• _What you will do_: Lines in the records below that contain the word "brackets" must each be copied.

• _Data excerpts_:
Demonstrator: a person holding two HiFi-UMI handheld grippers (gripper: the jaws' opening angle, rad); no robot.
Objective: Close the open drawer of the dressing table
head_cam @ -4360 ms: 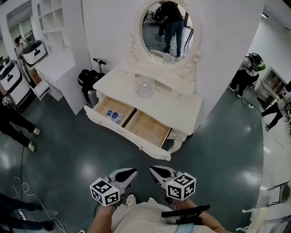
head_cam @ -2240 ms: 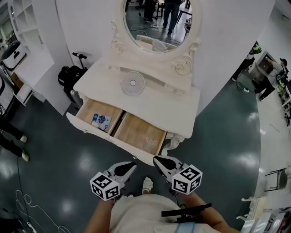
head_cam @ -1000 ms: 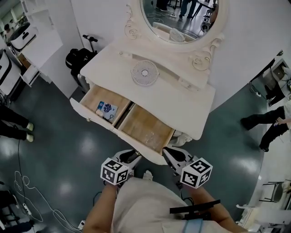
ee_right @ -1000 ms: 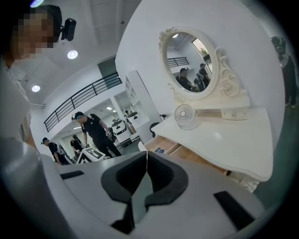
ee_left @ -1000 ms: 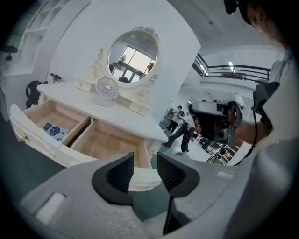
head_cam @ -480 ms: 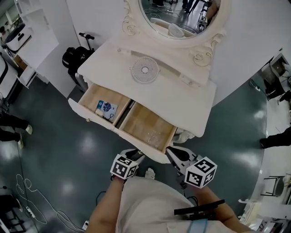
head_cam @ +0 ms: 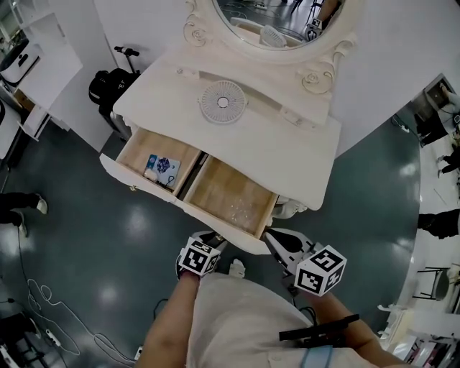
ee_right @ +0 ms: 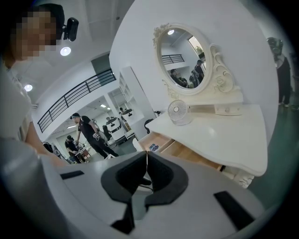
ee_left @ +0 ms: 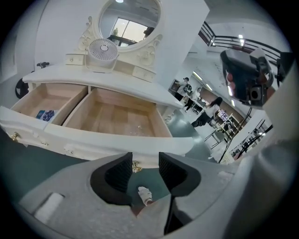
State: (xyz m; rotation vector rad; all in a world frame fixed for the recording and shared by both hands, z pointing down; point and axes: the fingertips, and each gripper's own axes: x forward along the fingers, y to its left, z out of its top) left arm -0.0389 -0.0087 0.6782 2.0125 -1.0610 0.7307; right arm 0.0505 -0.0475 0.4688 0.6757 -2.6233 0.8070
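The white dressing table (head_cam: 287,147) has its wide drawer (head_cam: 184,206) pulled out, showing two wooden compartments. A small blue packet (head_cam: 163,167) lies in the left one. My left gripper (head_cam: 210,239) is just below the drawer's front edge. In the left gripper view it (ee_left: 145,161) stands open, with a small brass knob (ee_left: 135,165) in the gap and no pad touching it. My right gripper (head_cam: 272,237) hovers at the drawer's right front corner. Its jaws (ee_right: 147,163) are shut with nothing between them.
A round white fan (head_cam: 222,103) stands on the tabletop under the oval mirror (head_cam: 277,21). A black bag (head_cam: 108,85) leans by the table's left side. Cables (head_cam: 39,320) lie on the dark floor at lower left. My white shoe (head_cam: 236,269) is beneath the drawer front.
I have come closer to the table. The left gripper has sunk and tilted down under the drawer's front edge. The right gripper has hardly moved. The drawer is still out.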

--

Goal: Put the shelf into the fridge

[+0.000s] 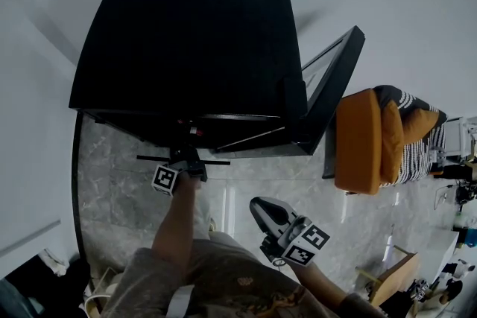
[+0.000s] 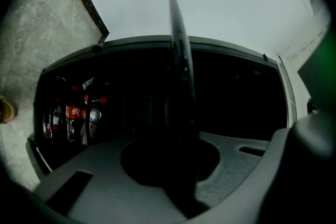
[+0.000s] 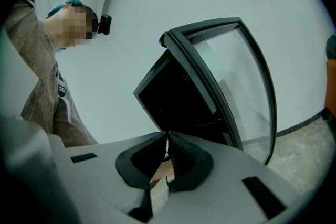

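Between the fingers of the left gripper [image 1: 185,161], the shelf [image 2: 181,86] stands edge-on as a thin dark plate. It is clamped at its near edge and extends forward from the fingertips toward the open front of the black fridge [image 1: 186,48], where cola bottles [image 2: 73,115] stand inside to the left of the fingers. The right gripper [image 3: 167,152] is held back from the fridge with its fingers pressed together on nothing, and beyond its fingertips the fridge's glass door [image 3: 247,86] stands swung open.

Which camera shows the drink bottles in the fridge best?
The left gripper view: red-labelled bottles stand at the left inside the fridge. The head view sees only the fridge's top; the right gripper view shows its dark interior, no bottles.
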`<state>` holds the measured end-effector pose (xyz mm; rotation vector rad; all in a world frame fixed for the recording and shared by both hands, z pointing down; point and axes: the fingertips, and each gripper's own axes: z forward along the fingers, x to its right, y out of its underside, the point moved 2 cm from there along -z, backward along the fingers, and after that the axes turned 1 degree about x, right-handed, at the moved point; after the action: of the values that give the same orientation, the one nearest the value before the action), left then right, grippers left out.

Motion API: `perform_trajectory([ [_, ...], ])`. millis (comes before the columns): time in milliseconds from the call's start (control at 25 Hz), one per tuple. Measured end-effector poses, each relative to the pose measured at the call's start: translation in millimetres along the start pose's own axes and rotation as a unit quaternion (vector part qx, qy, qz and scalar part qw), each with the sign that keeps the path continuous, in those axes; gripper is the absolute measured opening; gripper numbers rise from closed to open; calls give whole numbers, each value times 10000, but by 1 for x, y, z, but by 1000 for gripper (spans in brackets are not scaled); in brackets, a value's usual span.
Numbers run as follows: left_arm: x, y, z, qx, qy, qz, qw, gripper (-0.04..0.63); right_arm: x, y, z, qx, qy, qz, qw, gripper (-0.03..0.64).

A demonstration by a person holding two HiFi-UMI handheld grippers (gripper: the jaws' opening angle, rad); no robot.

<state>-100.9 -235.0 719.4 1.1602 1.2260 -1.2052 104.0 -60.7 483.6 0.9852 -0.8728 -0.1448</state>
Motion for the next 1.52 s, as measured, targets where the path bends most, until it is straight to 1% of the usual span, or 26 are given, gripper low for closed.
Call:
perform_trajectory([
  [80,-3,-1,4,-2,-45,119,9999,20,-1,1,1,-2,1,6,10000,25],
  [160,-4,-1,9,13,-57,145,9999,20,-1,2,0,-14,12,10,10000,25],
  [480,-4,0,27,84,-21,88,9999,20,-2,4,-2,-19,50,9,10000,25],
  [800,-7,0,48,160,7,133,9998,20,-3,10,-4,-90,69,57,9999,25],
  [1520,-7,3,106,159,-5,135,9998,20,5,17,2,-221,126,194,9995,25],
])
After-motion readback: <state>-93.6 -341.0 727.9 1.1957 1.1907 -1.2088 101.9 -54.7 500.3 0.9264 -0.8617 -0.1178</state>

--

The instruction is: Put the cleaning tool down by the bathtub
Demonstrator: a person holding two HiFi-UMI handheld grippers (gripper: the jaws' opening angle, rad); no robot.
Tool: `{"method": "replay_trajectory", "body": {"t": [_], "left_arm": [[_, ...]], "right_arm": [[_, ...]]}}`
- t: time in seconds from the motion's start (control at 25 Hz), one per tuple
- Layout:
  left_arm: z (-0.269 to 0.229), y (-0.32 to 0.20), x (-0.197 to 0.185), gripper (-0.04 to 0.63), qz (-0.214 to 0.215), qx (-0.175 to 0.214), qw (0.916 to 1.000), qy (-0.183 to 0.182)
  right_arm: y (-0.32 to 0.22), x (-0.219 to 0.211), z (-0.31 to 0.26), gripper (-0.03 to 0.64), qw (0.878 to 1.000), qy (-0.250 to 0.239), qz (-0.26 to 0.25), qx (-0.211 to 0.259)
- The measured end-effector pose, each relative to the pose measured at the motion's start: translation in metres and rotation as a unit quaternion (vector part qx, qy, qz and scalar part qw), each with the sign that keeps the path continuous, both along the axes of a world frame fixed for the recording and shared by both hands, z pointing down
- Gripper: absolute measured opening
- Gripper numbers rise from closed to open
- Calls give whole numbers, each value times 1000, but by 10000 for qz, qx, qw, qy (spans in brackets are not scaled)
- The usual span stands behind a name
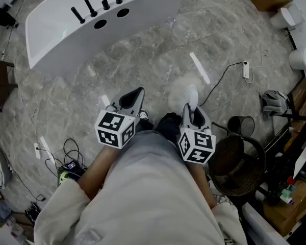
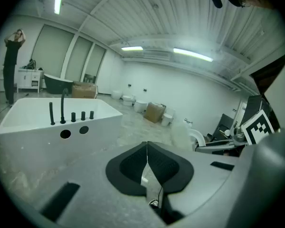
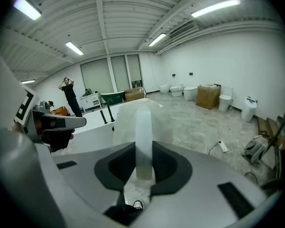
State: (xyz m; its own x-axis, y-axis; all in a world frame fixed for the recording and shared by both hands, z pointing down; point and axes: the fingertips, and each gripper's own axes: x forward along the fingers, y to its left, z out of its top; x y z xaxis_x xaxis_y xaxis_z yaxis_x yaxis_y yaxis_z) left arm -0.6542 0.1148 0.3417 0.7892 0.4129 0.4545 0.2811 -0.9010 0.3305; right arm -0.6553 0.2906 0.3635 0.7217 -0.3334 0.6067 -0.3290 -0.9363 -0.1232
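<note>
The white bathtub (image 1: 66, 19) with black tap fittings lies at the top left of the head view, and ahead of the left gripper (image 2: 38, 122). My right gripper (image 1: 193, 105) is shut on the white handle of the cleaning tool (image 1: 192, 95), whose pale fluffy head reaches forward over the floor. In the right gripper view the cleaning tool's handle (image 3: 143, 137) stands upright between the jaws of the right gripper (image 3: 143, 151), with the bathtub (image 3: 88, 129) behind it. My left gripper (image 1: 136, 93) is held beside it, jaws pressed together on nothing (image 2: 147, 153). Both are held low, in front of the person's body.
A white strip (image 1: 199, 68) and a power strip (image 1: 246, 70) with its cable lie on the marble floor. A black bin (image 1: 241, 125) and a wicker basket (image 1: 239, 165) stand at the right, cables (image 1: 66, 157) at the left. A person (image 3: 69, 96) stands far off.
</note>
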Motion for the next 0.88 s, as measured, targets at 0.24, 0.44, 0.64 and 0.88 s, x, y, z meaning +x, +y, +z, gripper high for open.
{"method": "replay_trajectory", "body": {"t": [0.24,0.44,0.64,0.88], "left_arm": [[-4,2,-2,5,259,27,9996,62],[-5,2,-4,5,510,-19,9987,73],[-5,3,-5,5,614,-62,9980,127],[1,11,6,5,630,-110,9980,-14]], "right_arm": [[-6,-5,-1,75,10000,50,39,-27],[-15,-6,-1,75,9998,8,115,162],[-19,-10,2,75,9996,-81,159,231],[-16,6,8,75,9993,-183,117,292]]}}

• _Solution_:
Motion API: `perform_trajectory([ [_, ...], ])`. millis (comes before the columns): time in milliseconds from the call's start (control at 25 Hz), one per tuple. Measured end-effector poses, each relative to the pose measured at the call's start: translation in millimetres along the start pose's own axes and rotation as a unit quaternion (vector part qx, qy, qz and scalar part qw), each with the sign that keeps the path continuous, in those axes; gripper is the absolute measured opening; gripper numbers rise from closed to open; calls give whole numbers, each value times 10000, but by 1 for x, y, z, but by 1000 for gripper (spans in brackets are not scaled); in brackets, a value's usual span.
- Calls give whole numbers, each value times 1000, but by 10000 for qz, qx, qw, qy (spans in brackets are not scaled)

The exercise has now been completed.